O objetivo principal parece ser evitar deixar rastros nas saídas do comando, exigindo que os resultados sejam exfiltrados 15 segundos antes de o arquivo ser sobrescrito.
A Volexity, em sua própria análise, disse ter observado o agente da ameaça explorando remotamente o firewall para criar um shell reverso, baixar ferramentas adicionais, entrar em redes internas e, por fim, exfiltrar dados. A escala exacta da campanha não é actualmente clara. O adversário recebeu o apelido de UTA0218 pela empresa.
“A habilidade e a velocidade empregadas pelo invasor sugerem um ator de ameaça altamente capaz, com um manual claro sobre o que acessar para promover seus objetivos”, disse a empresa americana de segurança cibernética .

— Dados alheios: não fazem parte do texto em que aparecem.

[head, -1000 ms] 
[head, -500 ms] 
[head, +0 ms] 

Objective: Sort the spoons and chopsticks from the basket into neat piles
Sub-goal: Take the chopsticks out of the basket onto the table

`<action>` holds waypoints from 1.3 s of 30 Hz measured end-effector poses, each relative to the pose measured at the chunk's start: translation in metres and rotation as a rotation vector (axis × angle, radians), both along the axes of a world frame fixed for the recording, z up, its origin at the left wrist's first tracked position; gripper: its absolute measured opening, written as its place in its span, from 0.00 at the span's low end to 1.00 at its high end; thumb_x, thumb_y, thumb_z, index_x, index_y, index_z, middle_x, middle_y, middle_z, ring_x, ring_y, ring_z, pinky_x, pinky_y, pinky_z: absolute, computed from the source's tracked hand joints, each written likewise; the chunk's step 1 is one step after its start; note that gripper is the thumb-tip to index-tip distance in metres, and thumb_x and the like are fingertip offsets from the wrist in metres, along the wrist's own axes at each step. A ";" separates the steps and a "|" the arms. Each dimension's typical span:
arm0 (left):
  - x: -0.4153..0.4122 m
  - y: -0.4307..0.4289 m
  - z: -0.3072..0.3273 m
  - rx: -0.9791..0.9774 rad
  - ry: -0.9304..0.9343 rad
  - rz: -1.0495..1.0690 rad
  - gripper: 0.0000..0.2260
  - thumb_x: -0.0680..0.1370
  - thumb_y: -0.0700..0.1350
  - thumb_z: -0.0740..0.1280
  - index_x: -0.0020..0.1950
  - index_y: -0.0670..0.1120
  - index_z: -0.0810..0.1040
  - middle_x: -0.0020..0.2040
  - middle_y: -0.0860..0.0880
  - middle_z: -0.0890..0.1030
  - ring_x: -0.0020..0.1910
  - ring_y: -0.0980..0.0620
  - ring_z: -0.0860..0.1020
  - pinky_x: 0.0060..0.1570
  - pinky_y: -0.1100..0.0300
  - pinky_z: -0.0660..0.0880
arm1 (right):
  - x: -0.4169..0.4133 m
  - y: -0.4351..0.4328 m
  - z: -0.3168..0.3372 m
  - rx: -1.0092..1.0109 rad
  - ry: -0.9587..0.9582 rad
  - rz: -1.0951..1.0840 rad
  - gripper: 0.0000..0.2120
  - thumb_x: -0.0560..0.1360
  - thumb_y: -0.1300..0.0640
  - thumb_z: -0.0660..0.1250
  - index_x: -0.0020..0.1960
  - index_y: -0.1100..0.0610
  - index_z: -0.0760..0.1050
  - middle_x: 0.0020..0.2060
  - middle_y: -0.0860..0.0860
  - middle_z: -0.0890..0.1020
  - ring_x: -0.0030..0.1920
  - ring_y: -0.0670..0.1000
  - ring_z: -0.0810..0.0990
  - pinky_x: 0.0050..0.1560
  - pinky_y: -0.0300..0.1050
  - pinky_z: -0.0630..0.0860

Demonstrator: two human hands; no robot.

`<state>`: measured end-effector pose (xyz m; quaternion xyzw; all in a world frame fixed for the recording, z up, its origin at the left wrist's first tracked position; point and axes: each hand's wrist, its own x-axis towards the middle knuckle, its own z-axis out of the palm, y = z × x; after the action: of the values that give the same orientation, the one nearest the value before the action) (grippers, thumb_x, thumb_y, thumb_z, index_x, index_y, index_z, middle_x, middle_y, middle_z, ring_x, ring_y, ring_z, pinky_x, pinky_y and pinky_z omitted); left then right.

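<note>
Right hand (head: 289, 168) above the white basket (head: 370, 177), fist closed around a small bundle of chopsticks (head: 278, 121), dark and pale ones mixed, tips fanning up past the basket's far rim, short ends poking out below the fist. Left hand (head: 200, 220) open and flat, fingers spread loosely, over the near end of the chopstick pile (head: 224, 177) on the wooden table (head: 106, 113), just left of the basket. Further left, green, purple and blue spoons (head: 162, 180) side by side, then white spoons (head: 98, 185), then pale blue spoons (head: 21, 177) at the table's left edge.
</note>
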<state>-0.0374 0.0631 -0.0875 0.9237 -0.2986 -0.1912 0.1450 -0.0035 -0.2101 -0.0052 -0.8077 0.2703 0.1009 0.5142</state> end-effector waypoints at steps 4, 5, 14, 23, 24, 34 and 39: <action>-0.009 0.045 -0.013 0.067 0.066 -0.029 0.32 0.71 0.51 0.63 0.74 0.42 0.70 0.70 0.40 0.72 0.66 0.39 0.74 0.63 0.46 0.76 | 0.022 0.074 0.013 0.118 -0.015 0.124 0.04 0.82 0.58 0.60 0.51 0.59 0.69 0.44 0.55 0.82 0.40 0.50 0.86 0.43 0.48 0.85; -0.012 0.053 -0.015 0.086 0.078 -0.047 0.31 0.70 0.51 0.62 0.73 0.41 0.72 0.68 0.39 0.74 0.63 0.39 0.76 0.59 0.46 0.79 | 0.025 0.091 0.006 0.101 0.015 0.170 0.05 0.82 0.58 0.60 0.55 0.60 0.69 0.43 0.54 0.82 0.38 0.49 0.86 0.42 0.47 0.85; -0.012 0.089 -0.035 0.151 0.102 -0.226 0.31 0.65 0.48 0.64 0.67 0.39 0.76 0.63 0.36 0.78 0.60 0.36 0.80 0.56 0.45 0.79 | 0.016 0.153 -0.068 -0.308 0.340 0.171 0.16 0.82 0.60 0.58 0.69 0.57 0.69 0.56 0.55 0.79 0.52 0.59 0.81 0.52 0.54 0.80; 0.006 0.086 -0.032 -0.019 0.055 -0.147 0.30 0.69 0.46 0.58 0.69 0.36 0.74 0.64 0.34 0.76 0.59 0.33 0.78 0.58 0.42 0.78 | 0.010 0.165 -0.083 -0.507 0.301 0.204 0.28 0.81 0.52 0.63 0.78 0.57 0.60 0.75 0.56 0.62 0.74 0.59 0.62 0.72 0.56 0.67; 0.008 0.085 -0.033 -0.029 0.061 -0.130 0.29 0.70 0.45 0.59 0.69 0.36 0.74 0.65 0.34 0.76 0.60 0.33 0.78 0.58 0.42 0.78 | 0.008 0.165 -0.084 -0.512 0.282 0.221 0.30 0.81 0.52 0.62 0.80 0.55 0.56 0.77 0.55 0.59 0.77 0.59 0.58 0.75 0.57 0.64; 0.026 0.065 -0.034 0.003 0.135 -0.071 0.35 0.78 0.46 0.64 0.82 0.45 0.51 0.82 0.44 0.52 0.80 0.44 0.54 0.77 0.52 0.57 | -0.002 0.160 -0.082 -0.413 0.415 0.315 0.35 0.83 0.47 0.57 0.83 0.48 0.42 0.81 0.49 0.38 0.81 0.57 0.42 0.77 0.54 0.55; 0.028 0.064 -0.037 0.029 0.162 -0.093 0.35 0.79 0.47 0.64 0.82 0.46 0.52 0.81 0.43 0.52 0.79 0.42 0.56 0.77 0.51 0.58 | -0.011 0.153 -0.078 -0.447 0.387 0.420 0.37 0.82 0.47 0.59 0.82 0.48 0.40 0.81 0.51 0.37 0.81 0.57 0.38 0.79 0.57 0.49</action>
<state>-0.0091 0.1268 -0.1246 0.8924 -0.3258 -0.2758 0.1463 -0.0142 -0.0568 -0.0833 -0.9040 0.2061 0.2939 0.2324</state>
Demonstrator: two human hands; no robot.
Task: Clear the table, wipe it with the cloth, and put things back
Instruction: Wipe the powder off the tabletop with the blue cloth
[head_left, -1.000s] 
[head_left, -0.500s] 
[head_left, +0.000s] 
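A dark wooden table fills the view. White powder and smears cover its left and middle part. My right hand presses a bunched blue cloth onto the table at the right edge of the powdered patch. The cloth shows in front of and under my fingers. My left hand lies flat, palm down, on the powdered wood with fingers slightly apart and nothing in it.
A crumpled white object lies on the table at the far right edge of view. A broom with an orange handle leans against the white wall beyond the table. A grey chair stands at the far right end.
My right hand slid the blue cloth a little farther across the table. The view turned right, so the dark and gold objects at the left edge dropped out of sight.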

“Os objetivos iniciais do UTA0218 visavam obter as chaves DPAPI de backup do domínio e direcionar as credenciais do diretório ativo, obtendo o arquivo NTDS.DIT. Eles visavam ainda as estações de trabalho dos usuários para roubar cookies salvos e dados de login, juntamente com as chaves DPAPI dos usuários.”
Recomenda-se que as organizações procurem sinais de movimento lateral internamente em seu dispositivo de firewall GlobalProtect da Palo Alto Networks.
O desenvolvimento também levou a Agência de Segurança Cibernética e de Infraestrutura dos EUA (CISA) a adicionar a falha ao seu catálogo de Vulnerabilidades Exploradas Conhecidas ( KEV ), exigindo que as agências federais apliquem os patches até 19 de abril para mitigar ameaças potenciais. Espera-se que a Palo Alto Networks libere correções para a falha até 14 de abril.
“Direcionar dispositivos de ponta continua sendo um vetor popular de ataque para agentes de ameaças capazes que têm tempo e recursos para investir na pesquisa de novas vulnerabilidades”, disse Volexity.
“É altamente provável que o UTA0218 seja um ator de ameaça apoiado pelo Estado com base nos recursos necessários para desenvolver e explorar uma vulnerabilidade desta natureza, no tipo de vítimas visadas por este ator e nas capacidades exibidas para instalar o backdoor Python e acessar ainda mais a vítima. redes.”